La neige tourbillonnait, ses flocons blancs soufflés par le vent froid de décembre. Ce vent venait du Nord, et un oiseau entra dans la grange et cacha sa tête sous son aile, le pauvre ! Ce n’était pas un rouge-gorge, car ceux-ci avaient depuis longtemps migré vers le Sud. Il faisait froid dans la forêt autour du bungalow en souche d’arbre d’Oncle Déglingué, et celui-ci apportait bûche après bûche pour qu’Infirmière Jeanne Peluche puisse alimenter le feu crépitant qui rugissait dans la cheminée. Oncle Déglingué, après avoir rempli le coffre à bois, prit son chapeau et son manteau doublé de fourrure du porte-manteau.

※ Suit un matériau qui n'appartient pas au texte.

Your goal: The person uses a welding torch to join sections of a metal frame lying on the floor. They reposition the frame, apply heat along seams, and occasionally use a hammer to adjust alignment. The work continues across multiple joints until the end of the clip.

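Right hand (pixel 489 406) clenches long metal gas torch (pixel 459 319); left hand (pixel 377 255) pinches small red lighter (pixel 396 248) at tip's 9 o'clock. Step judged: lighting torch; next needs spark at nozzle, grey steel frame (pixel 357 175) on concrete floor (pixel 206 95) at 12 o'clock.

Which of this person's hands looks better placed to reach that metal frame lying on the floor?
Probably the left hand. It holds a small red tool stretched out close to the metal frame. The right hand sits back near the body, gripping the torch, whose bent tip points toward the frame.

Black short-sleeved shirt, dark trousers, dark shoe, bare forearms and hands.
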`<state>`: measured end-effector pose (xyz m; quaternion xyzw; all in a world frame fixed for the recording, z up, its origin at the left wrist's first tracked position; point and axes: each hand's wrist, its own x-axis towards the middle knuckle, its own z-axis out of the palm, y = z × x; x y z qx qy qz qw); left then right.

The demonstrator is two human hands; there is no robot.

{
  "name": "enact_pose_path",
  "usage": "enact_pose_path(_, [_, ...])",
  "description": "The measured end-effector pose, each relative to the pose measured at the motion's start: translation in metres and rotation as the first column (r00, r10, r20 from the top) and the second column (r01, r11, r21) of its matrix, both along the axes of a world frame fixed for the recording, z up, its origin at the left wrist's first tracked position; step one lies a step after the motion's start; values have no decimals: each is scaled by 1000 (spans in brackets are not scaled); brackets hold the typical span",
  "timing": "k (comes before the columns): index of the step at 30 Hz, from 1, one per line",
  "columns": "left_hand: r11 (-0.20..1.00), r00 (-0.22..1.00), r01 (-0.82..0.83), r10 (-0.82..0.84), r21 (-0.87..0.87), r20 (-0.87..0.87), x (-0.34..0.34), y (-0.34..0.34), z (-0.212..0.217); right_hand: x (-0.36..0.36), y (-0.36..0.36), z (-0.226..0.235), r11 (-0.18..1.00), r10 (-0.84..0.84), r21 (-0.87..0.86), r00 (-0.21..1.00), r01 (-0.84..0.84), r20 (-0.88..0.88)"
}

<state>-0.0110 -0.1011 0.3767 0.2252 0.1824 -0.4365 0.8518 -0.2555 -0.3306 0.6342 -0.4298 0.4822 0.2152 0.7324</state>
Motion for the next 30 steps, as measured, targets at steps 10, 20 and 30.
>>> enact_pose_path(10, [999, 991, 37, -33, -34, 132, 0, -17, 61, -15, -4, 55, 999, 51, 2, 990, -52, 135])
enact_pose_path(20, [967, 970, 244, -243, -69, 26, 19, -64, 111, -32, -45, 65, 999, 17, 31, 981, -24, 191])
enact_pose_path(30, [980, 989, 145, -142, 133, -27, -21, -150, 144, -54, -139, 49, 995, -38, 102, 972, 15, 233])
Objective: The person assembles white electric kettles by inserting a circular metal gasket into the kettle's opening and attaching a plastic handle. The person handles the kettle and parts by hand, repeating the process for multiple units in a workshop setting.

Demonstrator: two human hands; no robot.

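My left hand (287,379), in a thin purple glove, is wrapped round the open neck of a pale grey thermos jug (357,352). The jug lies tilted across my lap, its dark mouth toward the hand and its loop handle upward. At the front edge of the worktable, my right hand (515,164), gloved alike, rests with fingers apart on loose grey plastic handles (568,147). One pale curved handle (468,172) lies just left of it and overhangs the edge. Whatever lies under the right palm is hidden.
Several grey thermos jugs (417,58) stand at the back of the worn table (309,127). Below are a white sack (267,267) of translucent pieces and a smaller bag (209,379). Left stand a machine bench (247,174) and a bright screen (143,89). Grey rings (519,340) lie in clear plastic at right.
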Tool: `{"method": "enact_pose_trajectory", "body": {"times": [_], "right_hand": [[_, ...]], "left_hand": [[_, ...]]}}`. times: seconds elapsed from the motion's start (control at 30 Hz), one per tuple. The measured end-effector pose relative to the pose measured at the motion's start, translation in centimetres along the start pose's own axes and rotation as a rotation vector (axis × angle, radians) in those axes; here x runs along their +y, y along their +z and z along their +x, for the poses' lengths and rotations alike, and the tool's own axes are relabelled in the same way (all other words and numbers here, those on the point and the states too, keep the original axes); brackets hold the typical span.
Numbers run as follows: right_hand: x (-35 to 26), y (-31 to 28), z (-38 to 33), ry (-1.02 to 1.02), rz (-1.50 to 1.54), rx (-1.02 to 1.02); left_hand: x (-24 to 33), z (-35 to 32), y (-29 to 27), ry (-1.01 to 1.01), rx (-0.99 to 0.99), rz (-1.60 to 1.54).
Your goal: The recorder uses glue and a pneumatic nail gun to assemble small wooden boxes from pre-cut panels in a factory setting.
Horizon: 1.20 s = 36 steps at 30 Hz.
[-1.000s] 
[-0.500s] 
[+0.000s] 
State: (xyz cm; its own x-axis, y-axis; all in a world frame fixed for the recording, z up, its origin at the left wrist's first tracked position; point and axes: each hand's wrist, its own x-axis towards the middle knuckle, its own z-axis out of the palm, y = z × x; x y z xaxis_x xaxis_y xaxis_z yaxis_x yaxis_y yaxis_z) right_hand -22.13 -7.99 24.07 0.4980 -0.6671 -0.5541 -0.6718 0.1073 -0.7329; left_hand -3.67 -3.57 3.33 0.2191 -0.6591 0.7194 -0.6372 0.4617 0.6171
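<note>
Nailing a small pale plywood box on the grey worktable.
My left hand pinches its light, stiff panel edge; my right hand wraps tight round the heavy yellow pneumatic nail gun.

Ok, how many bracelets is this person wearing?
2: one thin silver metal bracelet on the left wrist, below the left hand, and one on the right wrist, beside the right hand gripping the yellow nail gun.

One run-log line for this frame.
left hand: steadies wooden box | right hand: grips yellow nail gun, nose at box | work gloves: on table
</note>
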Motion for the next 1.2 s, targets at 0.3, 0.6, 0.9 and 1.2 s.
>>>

« Oh mon Dieu, Déglingué ! Tu n’iras pas dehors par ce temps-là, n’est-ce pas ? » demanda Infirmière Jeanne.
« Si, » répondit le gentil lapin, « J’ai promis à Grand-Papa Oie-Oie que j’irais faire des courses en ville avec lui. Il veut faire le tour des magasins pour voir ce qu’ils ont pour Noël. »
« Oh, si c’est pour Noël, alors c’est différent, » dit la dame rate musquée. « Mais habille-toi bien, car il neige fort. Je ne veux pas que tu attrapes un rhume. »
« Je ne veux pas tomber malade, » dit Oncle Déglingué. « Mon nez rose devient tout rouge quand j’éternue. Je serai prudent, Infirmière Jeanne. »
Le vieux lapin s’aventura dans les bois enneigés et venteux. Il passa devant le terrier où vivaient Sammie et Susie Pompon, les petits lapins. Susie était à la fenêtre et agita sa patte en saluant le gentil lapin.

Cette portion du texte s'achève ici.